Records drawn from a dataset:
..............................

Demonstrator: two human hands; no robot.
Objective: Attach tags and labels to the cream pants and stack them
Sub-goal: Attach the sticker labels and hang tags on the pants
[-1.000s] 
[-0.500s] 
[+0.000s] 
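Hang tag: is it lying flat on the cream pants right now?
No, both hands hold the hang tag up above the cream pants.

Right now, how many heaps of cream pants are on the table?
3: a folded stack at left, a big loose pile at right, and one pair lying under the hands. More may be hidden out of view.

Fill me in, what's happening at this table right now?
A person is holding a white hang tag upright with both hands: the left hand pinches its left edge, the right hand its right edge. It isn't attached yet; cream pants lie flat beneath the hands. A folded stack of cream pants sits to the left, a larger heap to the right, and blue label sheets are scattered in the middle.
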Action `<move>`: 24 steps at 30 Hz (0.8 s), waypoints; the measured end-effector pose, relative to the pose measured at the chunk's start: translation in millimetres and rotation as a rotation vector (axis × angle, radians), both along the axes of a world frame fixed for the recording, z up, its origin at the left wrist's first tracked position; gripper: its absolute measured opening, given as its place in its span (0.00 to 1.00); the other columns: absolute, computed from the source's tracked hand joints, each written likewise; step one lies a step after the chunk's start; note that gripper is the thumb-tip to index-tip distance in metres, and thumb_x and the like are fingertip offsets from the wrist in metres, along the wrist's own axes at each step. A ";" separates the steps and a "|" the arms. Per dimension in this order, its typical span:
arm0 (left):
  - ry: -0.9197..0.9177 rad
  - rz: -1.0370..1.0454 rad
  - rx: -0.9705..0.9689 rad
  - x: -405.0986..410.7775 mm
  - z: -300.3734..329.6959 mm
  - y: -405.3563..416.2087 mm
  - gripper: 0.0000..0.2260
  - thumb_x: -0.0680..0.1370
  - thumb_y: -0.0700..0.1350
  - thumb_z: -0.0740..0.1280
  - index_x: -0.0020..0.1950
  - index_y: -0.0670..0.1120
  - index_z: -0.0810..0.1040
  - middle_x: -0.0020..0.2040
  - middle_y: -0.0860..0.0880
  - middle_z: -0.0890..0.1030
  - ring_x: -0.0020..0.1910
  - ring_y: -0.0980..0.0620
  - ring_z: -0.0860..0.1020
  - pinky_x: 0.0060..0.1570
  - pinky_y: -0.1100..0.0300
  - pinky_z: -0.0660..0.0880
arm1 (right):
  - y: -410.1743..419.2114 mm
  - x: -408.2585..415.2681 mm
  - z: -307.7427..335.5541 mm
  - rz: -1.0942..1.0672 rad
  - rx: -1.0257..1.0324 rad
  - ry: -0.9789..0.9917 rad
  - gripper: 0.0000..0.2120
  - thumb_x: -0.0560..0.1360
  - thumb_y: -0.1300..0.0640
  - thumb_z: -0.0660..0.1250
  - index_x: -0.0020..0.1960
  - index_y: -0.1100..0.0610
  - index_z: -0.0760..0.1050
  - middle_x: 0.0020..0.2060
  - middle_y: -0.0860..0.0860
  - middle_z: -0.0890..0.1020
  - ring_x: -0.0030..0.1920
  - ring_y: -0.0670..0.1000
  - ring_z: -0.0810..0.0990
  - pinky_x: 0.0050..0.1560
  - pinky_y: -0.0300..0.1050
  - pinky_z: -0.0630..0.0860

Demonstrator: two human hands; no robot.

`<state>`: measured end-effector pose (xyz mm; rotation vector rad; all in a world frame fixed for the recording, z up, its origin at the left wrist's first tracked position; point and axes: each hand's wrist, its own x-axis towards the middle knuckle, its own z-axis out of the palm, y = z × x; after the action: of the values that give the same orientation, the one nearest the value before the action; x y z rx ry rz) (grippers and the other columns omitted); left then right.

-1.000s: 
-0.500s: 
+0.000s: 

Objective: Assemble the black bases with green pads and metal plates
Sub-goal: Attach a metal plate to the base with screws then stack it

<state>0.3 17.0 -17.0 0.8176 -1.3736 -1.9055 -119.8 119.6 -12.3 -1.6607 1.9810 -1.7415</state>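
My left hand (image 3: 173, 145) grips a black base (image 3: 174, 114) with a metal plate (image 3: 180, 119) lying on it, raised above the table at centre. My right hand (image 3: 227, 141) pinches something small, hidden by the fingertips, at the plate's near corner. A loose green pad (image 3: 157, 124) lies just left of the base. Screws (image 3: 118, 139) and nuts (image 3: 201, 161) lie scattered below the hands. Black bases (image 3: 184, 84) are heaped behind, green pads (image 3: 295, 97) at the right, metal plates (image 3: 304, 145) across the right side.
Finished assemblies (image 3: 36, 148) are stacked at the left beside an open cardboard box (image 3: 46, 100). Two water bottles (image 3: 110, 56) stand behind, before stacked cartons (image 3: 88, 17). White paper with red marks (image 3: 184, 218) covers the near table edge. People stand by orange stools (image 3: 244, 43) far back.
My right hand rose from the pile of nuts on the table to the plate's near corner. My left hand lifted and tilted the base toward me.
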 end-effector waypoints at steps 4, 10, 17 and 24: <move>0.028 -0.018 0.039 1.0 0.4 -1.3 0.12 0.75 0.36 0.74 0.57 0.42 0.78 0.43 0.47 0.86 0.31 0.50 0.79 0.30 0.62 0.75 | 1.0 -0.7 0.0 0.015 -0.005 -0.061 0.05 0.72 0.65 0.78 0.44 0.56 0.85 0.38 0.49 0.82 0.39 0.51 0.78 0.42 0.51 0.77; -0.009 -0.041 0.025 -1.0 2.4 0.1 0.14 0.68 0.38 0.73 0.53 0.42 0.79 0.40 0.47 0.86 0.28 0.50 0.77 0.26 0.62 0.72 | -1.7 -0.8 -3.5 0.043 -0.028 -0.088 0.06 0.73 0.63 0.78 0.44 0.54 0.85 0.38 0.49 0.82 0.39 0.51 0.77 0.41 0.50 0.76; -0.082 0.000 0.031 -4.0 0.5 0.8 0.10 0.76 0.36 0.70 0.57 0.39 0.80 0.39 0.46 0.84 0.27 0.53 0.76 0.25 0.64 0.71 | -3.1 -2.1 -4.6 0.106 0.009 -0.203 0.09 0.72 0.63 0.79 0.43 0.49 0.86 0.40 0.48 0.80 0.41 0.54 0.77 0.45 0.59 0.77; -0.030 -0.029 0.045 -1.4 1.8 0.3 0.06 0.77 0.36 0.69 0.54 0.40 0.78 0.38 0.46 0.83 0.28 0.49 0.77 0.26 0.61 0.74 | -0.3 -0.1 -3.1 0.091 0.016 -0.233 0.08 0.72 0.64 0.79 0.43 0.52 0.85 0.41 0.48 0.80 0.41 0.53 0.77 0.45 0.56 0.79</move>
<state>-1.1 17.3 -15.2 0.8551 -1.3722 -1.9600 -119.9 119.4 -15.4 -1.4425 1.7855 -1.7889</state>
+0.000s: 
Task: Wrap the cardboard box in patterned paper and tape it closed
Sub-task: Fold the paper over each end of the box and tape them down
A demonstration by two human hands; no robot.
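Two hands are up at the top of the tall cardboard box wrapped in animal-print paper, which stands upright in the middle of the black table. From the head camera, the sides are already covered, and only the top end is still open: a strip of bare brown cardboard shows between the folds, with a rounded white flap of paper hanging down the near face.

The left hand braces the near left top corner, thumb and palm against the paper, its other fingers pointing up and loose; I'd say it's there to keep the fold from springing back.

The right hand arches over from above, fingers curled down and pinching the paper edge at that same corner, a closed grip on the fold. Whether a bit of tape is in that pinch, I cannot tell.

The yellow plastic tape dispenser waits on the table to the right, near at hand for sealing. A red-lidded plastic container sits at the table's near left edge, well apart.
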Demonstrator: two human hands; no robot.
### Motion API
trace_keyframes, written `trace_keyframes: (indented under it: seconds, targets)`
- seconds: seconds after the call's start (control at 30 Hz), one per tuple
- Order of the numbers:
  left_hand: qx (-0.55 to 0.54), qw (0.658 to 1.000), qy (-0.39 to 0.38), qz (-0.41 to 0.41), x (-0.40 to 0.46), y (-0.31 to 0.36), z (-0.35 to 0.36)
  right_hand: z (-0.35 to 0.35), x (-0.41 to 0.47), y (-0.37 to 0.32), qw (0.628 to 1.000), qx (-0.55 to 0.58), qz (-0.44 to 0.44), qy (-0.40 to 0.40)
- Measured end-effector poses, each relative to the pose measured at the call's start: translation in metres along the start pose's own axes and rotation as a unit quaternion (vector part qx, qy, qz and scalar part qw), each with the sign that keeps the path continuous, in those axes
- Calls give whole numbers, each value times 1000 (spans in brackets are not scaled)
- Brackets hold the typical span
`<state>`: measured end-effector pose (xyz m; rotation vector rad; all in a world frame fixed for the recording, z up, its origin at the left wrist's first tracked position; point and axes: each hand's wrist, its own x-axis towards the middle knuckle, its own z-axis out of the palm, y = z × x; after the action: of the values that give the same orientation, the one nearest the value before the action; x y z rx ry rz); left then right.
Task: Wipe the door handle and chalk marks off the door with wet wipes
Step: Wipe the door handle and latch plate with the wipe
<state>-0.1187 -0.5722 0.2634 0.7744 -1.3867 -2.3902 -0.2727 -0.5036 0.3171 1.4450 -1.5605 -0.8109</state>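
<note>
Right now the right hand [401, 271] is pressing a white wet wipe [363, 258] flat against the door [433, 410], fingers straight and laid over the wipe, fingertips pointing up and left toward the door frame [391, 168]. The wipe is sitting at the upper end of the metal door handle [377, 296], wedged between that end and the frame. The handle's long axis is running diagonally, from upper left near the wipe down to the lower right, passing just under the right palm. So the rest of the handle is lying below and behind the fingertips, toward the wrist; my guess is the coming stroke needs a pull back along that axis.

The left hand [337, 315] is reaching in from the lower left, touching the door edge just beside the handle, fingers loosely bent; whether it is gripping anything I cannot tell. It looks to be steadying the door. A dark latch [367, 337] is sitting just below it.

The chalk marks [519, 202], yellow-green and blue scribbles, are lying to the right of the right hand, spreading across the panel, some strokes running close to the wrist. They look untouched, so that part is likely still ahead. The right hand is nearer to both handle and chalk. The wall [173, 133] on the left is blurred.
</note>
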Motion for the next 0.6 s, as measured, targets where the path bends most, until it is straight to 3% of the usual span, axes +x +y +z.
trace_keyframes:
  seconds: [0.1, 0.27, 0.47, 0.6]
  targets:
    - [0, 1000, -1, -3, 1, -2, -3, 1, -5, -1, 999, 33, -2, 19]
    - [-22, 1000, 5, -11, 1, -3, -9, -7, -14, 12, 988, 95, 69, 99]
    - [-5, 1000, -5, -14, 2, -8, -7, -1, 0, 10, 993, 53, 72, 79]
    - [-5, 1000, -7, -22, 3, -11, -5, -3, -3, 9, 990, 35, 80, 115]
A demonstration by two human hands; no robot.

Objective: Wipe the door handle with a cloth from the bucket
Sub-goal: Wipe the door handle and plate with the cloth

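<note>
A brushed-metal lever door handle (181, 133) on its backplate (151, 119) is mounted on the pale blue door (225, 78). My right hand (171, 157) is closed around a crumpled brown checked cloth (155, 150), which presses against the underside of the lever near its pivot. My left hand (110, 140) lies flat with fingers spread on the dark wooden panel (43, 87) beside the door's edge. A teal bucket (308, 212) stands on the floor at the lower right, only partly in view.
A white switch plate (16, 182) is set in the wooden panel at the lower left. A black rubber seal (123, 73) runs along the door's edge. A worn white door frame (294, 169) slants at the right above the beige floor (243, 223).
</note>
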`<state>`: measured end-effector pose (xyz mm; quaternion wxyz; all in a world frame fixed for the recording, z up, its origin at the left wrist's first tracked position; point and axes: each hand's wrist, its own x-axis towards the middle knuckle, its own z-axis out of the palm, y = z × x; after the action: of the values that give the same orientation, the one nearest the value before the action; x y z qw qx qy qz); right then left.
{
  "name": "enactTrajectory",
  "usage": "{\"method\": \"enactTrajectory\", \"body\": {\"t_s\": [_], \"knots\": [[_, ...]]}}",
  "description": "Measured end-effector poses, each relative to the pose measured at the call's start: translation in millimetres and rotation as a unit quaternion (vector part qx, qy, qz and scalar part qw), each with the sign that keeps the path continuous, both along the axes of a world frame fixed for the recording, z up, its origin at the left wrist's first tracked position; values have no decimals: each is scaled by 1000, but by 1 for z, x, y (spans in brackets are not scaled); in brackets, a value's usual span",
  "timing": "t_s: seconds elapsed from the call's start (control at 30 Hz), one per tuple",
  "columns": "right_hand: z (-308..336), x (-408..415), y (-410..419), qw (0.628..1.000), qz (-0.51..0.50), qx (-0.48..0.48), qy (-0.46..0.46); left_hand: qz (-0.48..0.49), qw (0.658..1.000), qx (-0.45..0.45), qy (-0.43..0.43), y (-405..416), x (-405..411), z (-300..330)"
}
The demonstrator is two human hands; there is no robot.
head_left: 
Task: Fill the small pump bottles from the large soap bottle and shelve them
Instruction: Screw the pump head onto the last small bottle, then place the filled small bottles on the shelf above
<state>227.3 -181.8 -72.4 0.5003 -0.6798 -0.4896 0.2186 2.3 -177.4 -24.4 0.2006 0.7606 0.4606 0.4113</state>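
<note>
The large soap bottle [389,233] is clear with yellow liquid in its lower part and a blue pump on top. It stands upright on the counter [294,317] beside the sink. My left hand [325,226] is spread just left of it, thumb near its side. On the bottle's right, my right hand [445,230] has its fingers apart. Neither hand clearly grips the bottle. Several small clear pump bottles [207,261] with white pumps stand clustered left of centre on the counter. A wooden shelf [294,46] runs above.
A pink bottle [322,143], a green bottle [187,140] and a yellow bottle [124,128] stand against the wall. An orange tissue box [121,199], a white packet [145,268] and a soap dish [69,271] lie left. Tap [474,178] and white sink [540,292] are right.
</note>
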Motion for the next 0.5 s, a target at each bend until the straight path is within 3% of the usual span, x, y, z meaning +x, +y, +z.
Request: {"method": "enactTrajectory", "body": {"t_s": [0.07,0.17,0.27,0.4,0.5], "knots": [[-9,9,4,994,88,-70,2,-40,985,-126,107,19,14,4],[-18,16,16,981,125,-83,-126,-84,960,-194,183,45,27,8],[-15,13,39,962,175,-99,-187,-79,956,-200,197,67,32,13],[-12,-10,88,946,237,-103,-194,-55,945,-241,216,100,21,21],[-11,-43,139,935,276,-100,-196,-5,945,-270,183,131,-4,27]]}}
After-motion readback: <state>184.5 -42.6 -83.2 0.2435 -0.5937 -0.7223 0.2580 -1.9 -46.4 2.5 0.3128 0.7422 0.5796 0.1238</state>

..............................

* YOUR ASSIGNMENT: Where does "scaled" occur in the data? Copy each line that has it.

* EXERCISE ANSWER:
- Calls give whole numbers, each value times 1000 (spans in brackets are not scaled)
  "description": "Measured end-effector poses, each relative to the pose measured at the call's start: translation in millimetres and rotation as a unit quaternion (vector part qx, qy, qz and scalar part qw), each with the sign that keeps the path continuous, both along the axes of a world frame fixed for the recording, z up, its origin at the left wrist's first tracked position; values have no decimals: each is scaled by 1000, but by 1 for z, x, y (spans in brackets are not scaled); in brackets, a value's usual span",

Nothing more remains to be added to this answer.